Mudsharks, Motels and Mothers
By Michael Watts
Melody Maker, October 23, 1971
Uncle Frankie and His Boys
Confronted by an invariably noisy audience at a typical Mothers concert in America Frank Zappa will say something like, "Will you children please be quiet so we can tune up."
If the heckler(s) persist(s) he will move closer to the microphone and say, in the dryest of voices, something like " Silence, fool(s)."
And there will be loud cheers from that portion of the audience which is not already wasted by red wine and downers. Should they persist, then a look of unutterable patience and tolerance seems to engulf his features, the expression of the teacher faced by incorrigibles at the back of the class. "Even though you people are extremely rude we like you," he will say.
Does it surprise you that Frank Zappa used to have a radio programme called "The Uncle Frankie Show"?
During a typical Mothers concert Frank Zappa will direct both vocal and instrumental pieces through a series of complicated signals – a combination of whirls, swoops, jabs and flourishes – which proceed from his right hand. These baton directions – for such they are – lead an audience through such tried and trusted favourites as the immortal "Call Any Vegetable," wherein lead singer Mark Volman will bounce back and forth at the front of the stage like a fleshy balloon; the catchy "Peaches En Regalia" (whistle it after only one hearing!); the nostalgic "Sharleena" (which is la la la, a la The Moonglows) and the dynamite encore of "Who Are The Brain Police?" (everyone's freakout).
Sandwiched in between, like a burnt weeny, is contemporaneity: "the epic, 30-minute saga of "Billy The Mountain," which tells the absurd but authentic story of a California mountain and his sweetheart, Ethel (a tree which grows on his cliff), who wreak havoc upon America when they decide to leave for a vacation in New York; and the efforts of Studebaker Hawk, private eye, who tracks them down and finally gets his when he falls off Billy's cliff. Nuts? Maybe, but funny in living colour.
Then, too, there is the ten-minute version of "The Mud Shark," dedicated to Led Zeppelin and Vanilla Fudge. For the uninitiated, this is the thinly-veiled account of how a young lady in Seattle gets off with the mud-shark, alias dogfish, which can be caught by the enterprising with a rod and line from the window of a certain hotel. A pushme-pullme, ladies and gentleman.
All this and more does Frank Zappa present for your edification in his current medley of theatre, music, humour and scumbag frivolity. Coming soon to your local theatre (though not the Albert Hall).

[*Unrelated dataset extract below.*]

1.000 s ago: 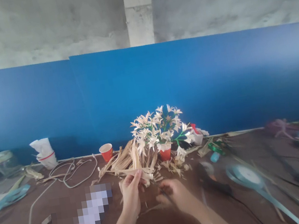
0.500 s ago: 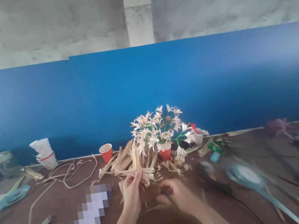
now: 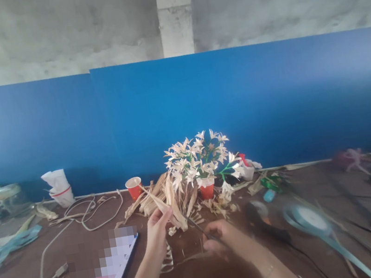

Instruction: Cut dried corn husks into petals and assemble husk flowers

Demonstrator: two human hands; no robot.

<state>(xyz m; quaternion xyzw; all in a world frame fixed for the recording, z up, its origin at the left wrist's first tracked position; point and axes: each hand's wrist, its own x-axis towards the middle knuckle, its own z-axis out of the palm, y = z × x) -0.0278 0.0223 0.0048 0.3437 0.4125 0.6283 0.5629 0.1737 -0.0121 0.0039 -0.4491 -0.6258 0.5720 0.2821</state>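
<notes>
My left hand [image 3: 157, 233] is closed on a pale dried corn husk [image 3: 159, 203], whose narrow end points up and to the left. To its right, my right hand [image 3: 221, 237] grips a thin dark pointed tool [image 3: 195, 225]; I cannot tell its exact kind. The tool's tip comes close to the husk pieces by my left fingers, and whether it touches them is unclear. Behind the hands lies a heap of dried husks [image 3: 153, 201]. Beside that heap, white husk flowers [image 3: 189, 159] on green stems stand in a red cup [image 3: 207, 192].
An empty red paper cup [image 3: 134, 188] and a coiled white cable [image 3: 105, 223] are at the left, with a partly blurred flat device [image 3: 116, 269] nearer. On the right lie a dark corded tool [image 3: 266, 225] and a light-blue ribbon roll [image 3: 309, 219]. A blue partition [image 3: 179, 97] stands behind.
The husk in my left hand has turned from lying nearly level to slanting up leftward. My right hand has drawn slightly down and right with the dark tool. The view has shifted a little.
</notes>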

At this stage of the game Zappa comes on like a 31-year-old avuncular dealer of comic American absurdities. It used to be said that he was specifically a rock and roll satirist – the mock "Sgt. Pepper" cover on "We're Only In It For The Money" for instance – but he seems much less concerned at present with commenting upon aspects of society than telling fantastic tales, which may or may not have a basis in reality, as does "The Mud Shark."
Superficially, in the way music and lyrics are linked together to form a narrative his approach resembles rock opera, with the big difference that his work is essentially humorous, like a far-out Gilbert and Sullivan – a characteristic that can hardly be applied to "Tommy." Don't push the comparison, however. Asked if he agrees his music approximates to rock opera, he says, "only under duress."
Certainly, though, his work is far removed from the electronic chamber music concept of two years ago and the work with Zubin Mehta. Primarily, this is because the emphasis is now on the lyrics rather than the instrumental. With the introduction of ex-Turtles Mark Volman and Howard Kaylan last year as front line singers Zappa's band is now both more commercial than it has ever been and also closer to the realisation of a project he had in mind when The Mothers began of featuring theatrical presentations. "It's a little electric something orchestra with theatrical elements," says Frank disarmingly.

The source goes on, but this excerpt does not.